● PROBLEM TO SOLVE: Retype each line exactly as it stands, beginning at the first line of the material and finishing with the line that contains "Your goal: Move".

● SUPPLIED DATA:

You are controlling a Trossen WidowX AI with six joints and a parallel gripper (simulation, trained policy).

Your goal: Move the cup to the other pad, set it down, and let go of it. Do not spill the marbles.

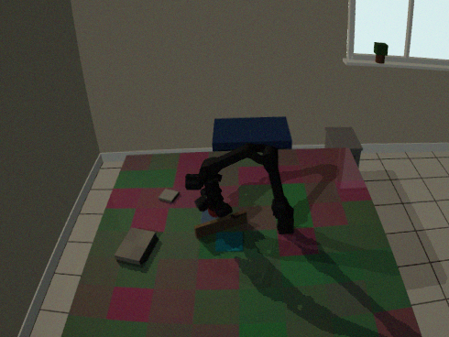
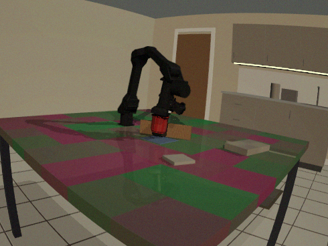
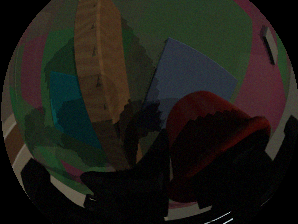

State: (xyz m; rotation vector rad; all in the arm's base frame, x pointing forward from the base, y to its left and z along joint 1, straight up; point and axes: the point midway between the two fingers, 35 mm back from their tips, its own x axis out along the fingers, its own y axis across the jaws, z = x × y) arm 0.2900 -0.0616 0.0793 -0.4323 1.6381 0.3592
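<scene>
The red cup [image 2: 159, 124] [image 3: 210, 135] [image 1: 212, 212] is upright over the blue pad [image 2: 164, 140] [image 3: 195, 70], right in front of a low wooden board [image 2: 177, 131] [image 1: 220, 224] [image 3: 100, 60]. I cannot tell whether the cup rests on the pad or hangs just above it. My gripper [image 2: 160, 115] [image 3: 171, 131] comes down from above and is shut on the cup's rim. The teal pad [image 1: 229, 242] [image 3: 65, 95] lies on the other side of the board. The marbles are hidden inside the cup.
A small grey slab [image 1: 169, 196] [image 2: 179, 159] and a larger grey slab [image 1: 136, 245] [image 2: 247, 147] lie on the chequered table. The arm's base [image 1: 285, 220] [image 2: 126, 113] stands beside the board. A blue box [image 1: 251, 133] and a grey box [image 1: 343, 137] stand beyond the far edge.
</scene>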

● RESULT OF THIS TASK:
You are controlling a Trossen WidowX AI with six joints and a parallel gripper (simulation, trained policy).

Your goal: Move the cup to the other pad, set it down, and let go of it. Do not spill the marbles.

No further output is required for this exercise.